Glitch
The first few hours dissected.
Aside from a few instanced treats that whisk you away for treasure hunts or rudimentary assault courses, early quests tend to be of the "buy a knife and board and then cook three dishes with it" or "fire up a smelter and smelt me 100 of these" variety. They're a way of introducing the game's interactions, from mining to blending smoothies, and even here there's a certain slickness. Highlight that knife and board in the quest text, for example, and you'll be told which in-game vendor type you can buy it from, or you can be whisked to a player-to-player auction in a fresh tab - and the auctions feature pretty speedy delivery.
The game's currency is based on currants, and you can sell just about everything you mine, bake, blend, smelt, or pick from a tree - and there are often co-op bonuses for working with other players when you gather resources, too. Eventually, you'll be able to save up and buy your own house, at which point, you'll want to start filling it with stuff. Nice stuff. Stuff you may have to buy or trade for.
As ever with this kind of thing, there are a couple of meters to keep an eye on as you play. Energy is diminished through interactions, and must be topped up regularly by eating. Mood, meanwhile, and as the name elegantly suggests, is a measure of your happiness. Mood can actually be improved through interactions, and if it drops too low, you'll get less XP and use more energy as you go about your business.

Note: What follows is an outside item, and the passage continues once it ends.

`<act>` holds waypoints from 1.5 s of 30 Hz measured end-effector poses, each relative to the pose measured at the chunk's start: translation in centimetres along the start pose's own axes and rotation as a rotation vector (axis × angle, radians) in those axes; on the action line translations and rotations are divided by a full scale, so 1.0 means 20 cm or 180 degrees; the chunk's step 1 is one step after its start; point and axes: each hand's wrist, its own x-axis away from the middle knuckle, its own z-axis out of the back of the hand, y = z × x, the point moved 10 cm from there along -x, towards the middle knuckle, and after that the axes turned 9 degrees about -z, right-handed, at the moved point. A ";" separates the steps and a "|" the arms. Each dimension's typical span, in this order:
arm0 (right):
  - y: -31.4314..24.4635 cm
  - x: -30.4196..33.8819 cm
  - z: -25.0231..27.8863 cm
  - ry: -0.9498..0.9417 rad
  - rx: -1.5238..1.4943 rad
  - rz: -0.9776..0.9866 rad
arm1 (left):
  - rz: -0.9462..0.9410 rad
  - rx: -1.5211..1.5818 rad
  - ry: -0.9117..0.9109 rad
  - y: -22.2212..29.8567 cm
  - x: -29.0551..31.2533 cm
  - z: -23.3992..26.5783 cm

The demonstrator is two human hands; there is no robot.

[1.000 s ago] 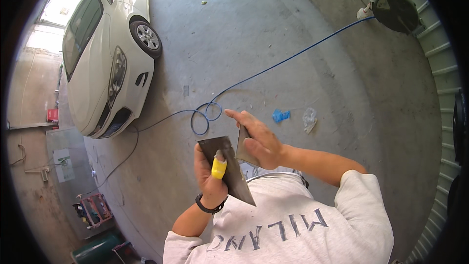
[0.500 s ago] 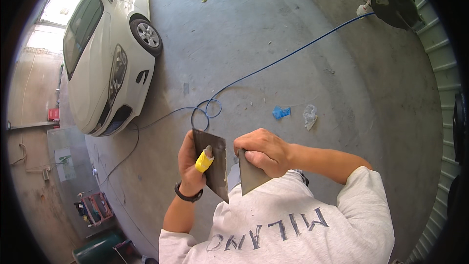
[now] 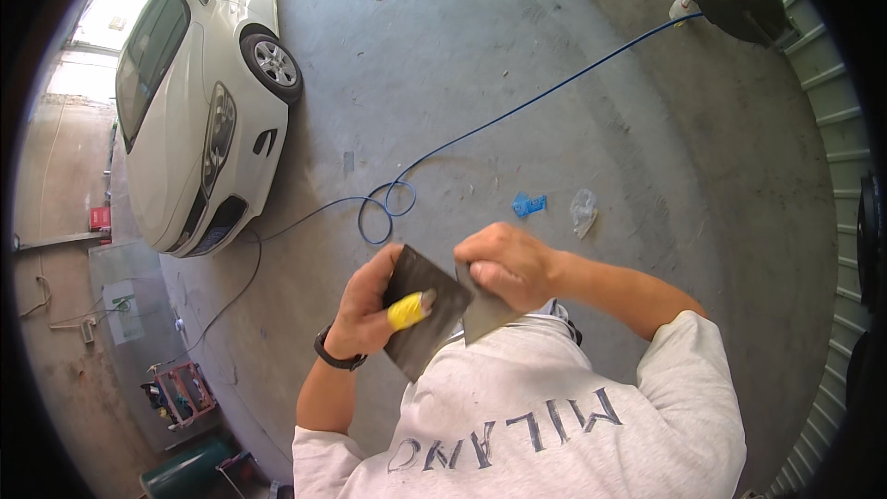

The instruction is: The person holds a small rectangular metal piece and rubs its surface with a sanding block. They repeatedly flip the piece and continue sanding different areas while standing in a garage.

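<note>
In front of my chest, my left hand (image 3: 363, 314) grips a dark, flat, four-sided spreader (image 3: 423, 319), fingers behind it and thumb across its face. Yellow wrapping (image 3: 407, 312) covers that thumb, and a black band (image 3: 338, 351) circles the wrist. My right hand (image 3: 510, 263), a little smeared by motion, pinches a greyer flat spreader (image 3: 484, 316) between its thumb and curled fingers. The right corner of the dark spreader overlaps the grey one in the view; whether they touch I cannot tell.
A white car (image 3: 189, 129) stands at the left. A blue hose (image 3: 517, 109) runs across the concrete floor from a wall reel (image 3: 739, 0), looping ahead of my hands. Blue wrapping (image 3: 528, 204) and clear plastic (image 3: 583, 211) lie nearby. A red tool carrier (image 3: 182, 395) sits lower left.
The left spreader has tilted and shifted right, closing the gap to the right one. My right hand has risen slightly and turned, with its spreader partly behind the dark one.
</note>
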 end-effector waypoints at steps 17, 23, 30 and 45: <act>-0.04 0.08 0.27 0.2394 0.2016 0.0533 | -0.0881 -0.1763 0.0600 0.17 -0.10 -0.08; -0.19 0.18 0.03 0.1434 0.1417 0.1303 | -0.0536 -0.0665 0.1156 0.04 -0.13 0.09; 0.05 0.04 0.33 0.2057 0.0833 -0.0284 | -0.0398 -0.0004 0.1040 -0.04 -0.15 0.04; 0.47 -0.01 0.23 0.2168 -0.2827 -0.0825 | -0.0147 0.2219 0.0767 -0.38 -0.07 -0.13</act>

Both mood and energy are refreshed entirely at the end of each in-game day; if you run out of energy, you die, and have to tit around in a genuinely charming vision of purgatory for a while until you come back to life. Seriously, it's practically a documentary. On top of all that, you should also take into account your favour with those eleven giants that have created the world in the first place. Favour can be earned by levelling up or collecting in-game achievements, or you can just donate items to various shrines dotted around the landscape.
It sounds like there's a lot going on for a casual MMO, and, in fact, a nose through the wikis suggest Glitch is going to be a pretty deep game. If you're just starting out, however, you may find the whole thing marked by a certain aimlessness that can be hard to get accustomed to at first.
The landscape is huge, and it's divided into a handful of areas and hundreds of different streets with an extremely slick navigation system in place, but, aside from hunting for the right vendor or looking for the ingredients you need for your next smoothie, there's rarely a sense that you have to be anywhere in particular at any specific time. You're just wandering around, and so is everyone else.
I quite like it - playing Glitch is like being between lessons at a sixth form college, only with a talking rock who wants you to make him a salad every few minutes - but I can see how it would be a bit of a shock if you were coming here from Azeroth.
Glitch players won't be coming from Azeroth for the most part, though. They'll be coming from Facebook, from Flickr, and from Spotify. And if Glitch is currently rather lacking in focus, that may actually be part of the plan. This is very, very early days for the game, and Tiny Speck's model hinges on community interaction when it comes to laying out the future of the entire undertaking.
Players are already working to unlock new locations through street projects, and on a more ad hoc basis there are dozens of odd new traditions - if that's possible - being created by in-game groups and tested out informally every week. Beyond that, if you've chosen to be a subscriber - there are a range of different subscriber options, allowing you things like teleportation tokens and the ability to access special content - you'll also be able to vote on the features you want the dev team to implement next. It should be a great feature by itself - as soon as it's implemented.
Subscriptions aside, Glitch is extremely generous with the content you can access for free, and it's nice to poke around in a world that's so freshly minted - even if a lot of the stuff you're going to find in there won't seem particularly novel. Where's it all headed? I have no idea. Glitch isn't a bad name, as things go - but perhaps, for the time being, they should have called this one 'Limbo'.